Additionally, quick change over of fruit types should contribute to profits as
small high yield runs can be scheduled.
The Grove has been acknowledged by the press and academic community for being
a "green grower" by utilizing environmentally friendly methods. At any given
time, numerous pilot programs with the state's agriculture department and/or
the University of Florida are under way. There are no known significant
unresolved environmental issues outstanding following the completion of
construction of the packing plant.
Starting May 1, 1995 the Company changed from the equity method of accounting
to the cost method of accounting. Henceforth, the Company's investment in the
Grove will only change when capital distributions are received or when cash
payments are made to the Grove. There were no such transactions in FY 1996.

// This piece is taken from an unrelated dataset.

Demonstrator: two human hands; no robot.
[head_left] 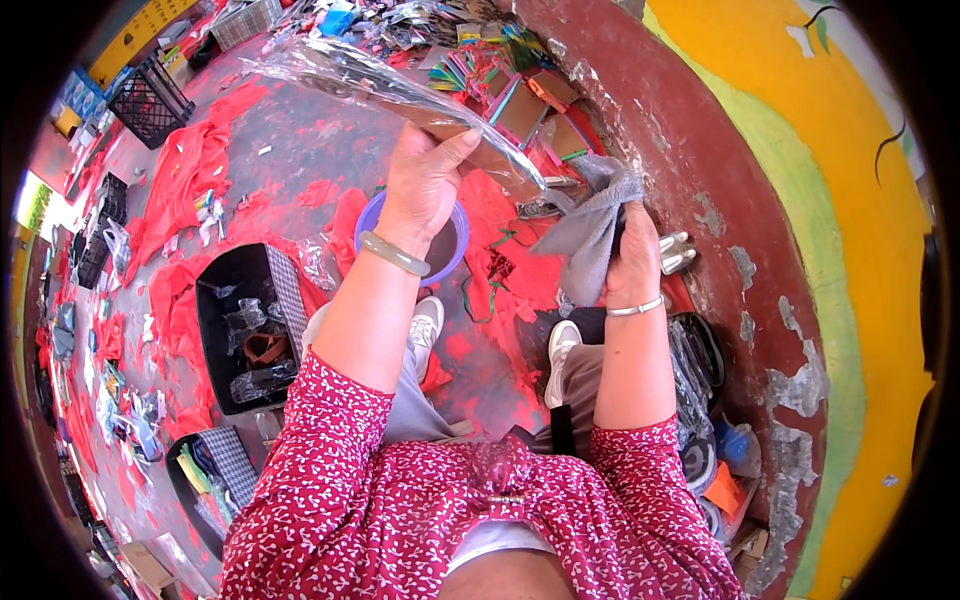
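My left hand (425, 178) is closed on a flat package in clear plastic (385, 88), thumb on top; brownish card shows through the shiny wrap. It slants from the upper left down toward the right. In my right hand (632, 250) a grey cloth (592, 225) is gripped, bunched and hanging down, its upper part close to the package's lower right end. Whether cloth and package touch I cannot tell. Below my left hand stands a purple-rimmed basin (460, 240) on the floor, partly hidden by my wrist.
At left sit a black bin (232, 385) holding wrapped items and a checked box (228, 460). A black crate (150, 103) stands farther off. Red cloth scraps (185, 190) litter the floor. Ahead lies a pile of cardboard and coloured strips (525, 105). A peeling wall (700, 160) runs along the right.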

The Company's last cash receipt from the Grove was in calendar year 1991 and
amounted to $294,000. A more complete discussion can be found under Item 6.
Management's Discussion and Analysis.
(4) Aerospace:
The Company's primary aerospace product is the QH-50 model remotely piloted
coaxial helicopter. Although sold as an integrated package: engine, fuselage,
rotating controls, avionics, rotor blades, actuators, fuel tank(s) and
payloads to the U.S. Navy, Gyrodyne currently specializes in the assembly and
testing of dynamic platforms only. This consists of the fuselage, rotating
controls, rotor blades and fuel tank(s). All chemical testing and processing
is subcontracted, and therefore, there is no environmental exposure.
From the late forties through the sixties, the Company ushered in numerous
technological milestones including the world's first successful coaxial flight
test, first convert-a-plane, first free drone helicopter flight, and first
fully composite rotor blade. The Company's unique patented "tip brake" design
solved directional control problems inherent in the coaxial rotor system thus
fostering development. In 1993 the Company was granted a new patent on a
retractable tip brake which will permit the design of more efficient blades in
the future.
As a result of efforts during the 1980's, the Company negotiated two multi-
phased licensing agreements which cover both evaluation and manufacturing
stages for its QH-50 helicopters and derivatives. Dornier, GmbH, a subsidiary
of Daimler-Benz AG, Friedrichshafen, Germany, was awarded a license (1986) for
the European NATO countries while Israel Aircraft Industries Ltd./Technologies
Division (IAI), Ben-Gurion International Airport, Israel received a license
(1987) for Israel.
The agreements provide for Gyrodyne to furnish Dornier and IAI with technical
assistance and technical data in order for them to evaluate the suitability of
the Gyrodyne helicopter for their various applications. It is anticipated
that, if the evaluations provide favorable results, final licensing agreements
will be signed whereby Gyrodyne will furnish additional technical and
manufacturing data to enable each licensee to produce the remotely piloted
QH-50 helicopters.
It was initially anticipated that the evaluation phase of each licensing
contract would last approximately two and one half to three years. Numerous
extended delays have been encountered by each licensee with respect to the
promulgation of air vehicle requirements by their respective governments,
securing incremental development funding, and attracting third party
customers. Both licensees have opted to market the basic QH-50 configured
platform with modern customized electronics, updated software and a new power
plant. Each version of the QH-50 is capable of handling varied mission
requirements and/or integrating various payloads such as sensors, radars,
armaments, and communications gear.
For the evaluation phase, the Company received fees of $500,000. Should both
final agreements be executed, additional fees of approximately $3 million can
be anticipated. The licensing agreements would remain in effect in perpetuity
and provide for staged royalty payments. The primary sales territories for
Dornier are the NATO European nations and for IAI, Israel. To cover
uncommitted territories, there is the possibility that additional licensing
agreements may be signed in the future or the current agreements broadened to
encompass new areas. All licenses and sales are subject to the approval of the
U.S. Department of State.
On September 6, 1995, Gyrodyne signed a contract with Dornier GmbH for the
sale of two re-manufactured QH 50 helicopters for $700,000. The vehicles will
be used for the VTOL UAV Demonstrator Program being conducted for the German
government. The second platform was shipped to Dornier in April 1996 with the
on-site technical assistance portion of the agreement concluded in June 1996.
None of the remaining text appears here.